Palming his truck keys, he meandered to the carriage house
exit. Luke grinned at the suspiciously shaped scorch mark on the back of his
board shorts. Apparently, TJ’s big-date prep had gone beyond putting on an
almost-clean novelty T-shirt and sniffing his pits…all the way to actually
ironing.

“Hey, your shorts are on fire.”

“What? Where?” Slapping at his backside, TJ turned
around like a dog chasing its tail. The minute Luke guffawed, he wised up.
“Screw you, Donovan. Josie told me Amber would appreciate the freaking
gesture.”

Josie. That explained where he’d gotten hold of an iron.
Luke sure as hell didn’t have one.

“You must really like this girl,” he mused.
“Next thing you know, you’ll be ironing
her
clothes.”

Good-naturedly, TJ flipped him the finger.

“Or writing her love letters. Sending her
flowers—”

“Flowers?” TJ swore, a strange expression flashing
over his face. He hurried upstairs, only to return with a scraggly bouquet of
carnations in his hand. “Good thing you reminded me. I don’t want to leave
these babies behind.”

Luke plucked out the plastic
Get Well Soon
spike
stuck in the midst of the blooms. “Quickie Mart?”

“Damned straight. And I got Amber these, too.”

“Breath mints?”

“Just in case. Don’t worry, I know how to be
subtle.”

Luke doubted it. Before he could make a wisecrack, though,
TJ tossed a sealed envelope at his chest.

“Hey, I almost forgot. That came for you today.”

Turning it over, Luke frowned. It looked like an invitation.
The envelope was made of thick paper, and his name and address were written on
the front in fancy calligraphy.

“I got a phone message for you, too,” TJ added.
“From the secretary at Donovan & Sons. Something about a property you
were looking at for your mechanic’s shop?
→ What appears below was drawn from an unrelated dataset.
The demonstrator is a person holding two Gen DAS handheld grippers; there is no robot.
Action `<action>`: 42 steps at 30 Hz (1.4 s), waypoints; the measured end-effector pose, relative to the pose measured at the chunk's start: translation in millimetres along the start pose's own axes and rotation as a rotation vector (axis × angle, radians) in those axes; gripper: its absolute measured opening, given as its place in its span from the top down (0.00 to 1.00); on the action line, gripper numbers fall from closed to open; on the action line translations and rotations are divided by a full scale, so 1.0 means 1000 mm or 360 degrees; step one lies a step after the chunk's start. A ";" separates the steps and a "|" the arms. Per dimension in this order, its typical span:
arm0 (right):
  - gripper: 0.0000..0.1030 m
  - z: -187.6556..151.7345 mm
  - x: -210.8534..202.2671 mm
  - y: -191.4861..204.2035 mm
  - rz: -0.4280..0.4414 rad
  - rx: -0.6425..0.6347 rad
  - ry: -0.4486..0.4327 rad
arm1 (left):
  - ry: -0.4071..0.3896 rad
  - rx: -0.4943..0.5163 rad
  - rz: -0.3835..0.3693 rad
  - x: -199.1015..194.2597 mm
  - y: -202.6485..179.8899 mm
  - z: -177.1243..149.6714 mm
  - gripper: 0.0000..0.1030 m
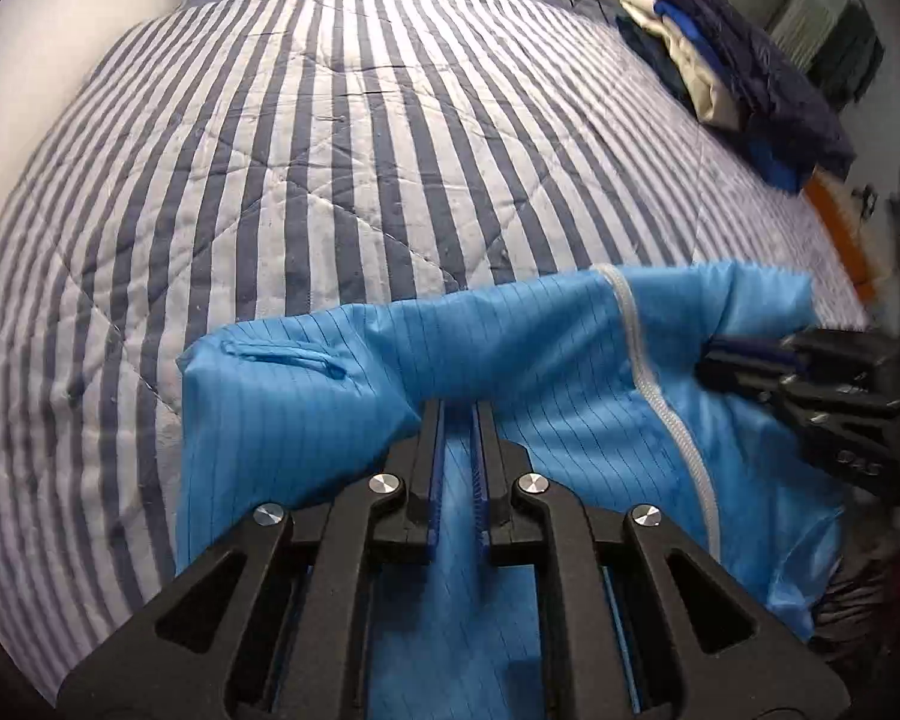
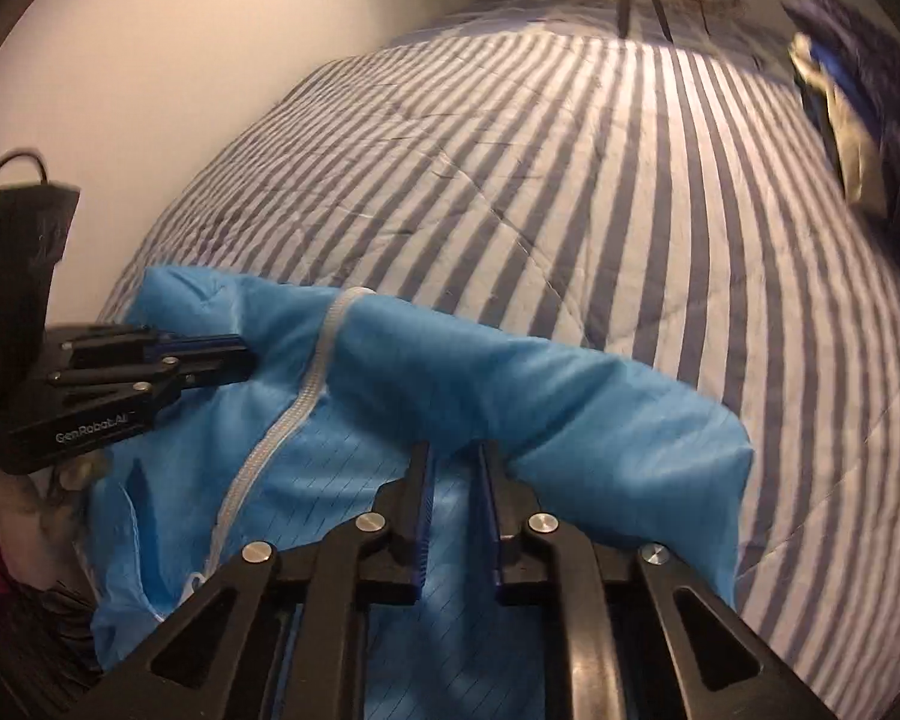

The owners couldn’t track you down on
the cell phone number you gave them—”

Luke flashed on the cell phone he’d hurled into the woods.

“—so they called the company looking for you.”

TJ fished a crumpled Snickers wrapper from his pocket. He
smoothed it against his chest, then handed it over.

“Here’s the 411. Names, phone numbers, all that stuff.
I guess the deal they were working on fell through, so the property’s available
again. If you work fast.” TJ squinted at Luke. “Is that the place you
told me about?”

“The one with six repair bays and most of the equipment
intact,” Luke said. “Yeah.”

He knew the one. It was his dream property, the perfect
place to locate his motorcycle mechanic’s shop. He’d thought it was a lost
cause when he’d left L.A. Evidently, it wasn’t.

If you work fast
.

“Dude, that’s awesome!” TJ punched his shoulder,
looking psyched. “Once you lock down that place, there’s no
way
your dad can look down on you. Not if you have a sweet setup like that.”

Silently, Luke turned over the wrapper. There was only one
way he could
work fast
to snatch this opportunity. He’d have to finally
list Blue Moon for auction. He’d have to finally sell the place…right out
from under Josie.

“Jesus, Luke. You look like somebody just kicked a
puppy. I thought this was what you wanted. To get out of here and go back to
L.A.”

“I do.” Or at least he always had. Determinedly,
Luke shook off his weird mood. This
was
good news. News he’d been
waiting for. “It’s perfect.”

“Call ‘em,” TJ advised. He plucked out his beloved
spyathon-swag PDA and tossed it to Luke. “Use that. It’s got a phone built
in. Seal the deal, then take Josie out to celebrate.”

Luke doubted Josie would want to celebrate this news. Not
when it meant she’d lose Blue Moon.

He frowned at the wrapper. The contact information there
looked clear enough, even written with what must be a permanent marker in TJ’s
angled scrawl. No excuses there.

“Maybe we can double-date sometime before you
leave,” TJ blathered on, looking as happy-go-lucky as Luke
didn’t
feel. “You and Josie and me and Amber. That would be sweet. Oh, and dude?
Don’t look for me to show up back here anytime soon. I might be out
all
night.”

“Only if you’re lucky,” Luke said.

“Or Amber’s lucky.” With a chortle, TJ headed out
the doors, flowers in hand and spikes in hair, ready for a night of
“romance.”

 

 

Luke sank onto the nearest vintage Indian bike, the opened
invitation in hand. He frowned, bugged not by the innocent invitation to his
cousin Melissa’s upcoming wedding but by the handwritten note she’d included.
He looked at it again.

I know you and your dad aren’t exactly getting along
right now,
Melissa had written,
and I’m sorry about that. But a wedding
is a once-in-a-lifetime thing, Luke. I don’t want a family feud in the middle
of it. Maybe it would be better if you stayed away. Just…stay away and give
your dad some time.

Stung, Luke stared blankly at the nearest Kawasaki. He
guessed his whole family knew about what had happened with his dad. Usually,
they kept their perpetual disagreements to themselves. But not this time. This
time, Robert Donovan meant business.

If you want to live like a blue-collar grease monkey, you
go right ahead. But don’t expect me to respect you for it.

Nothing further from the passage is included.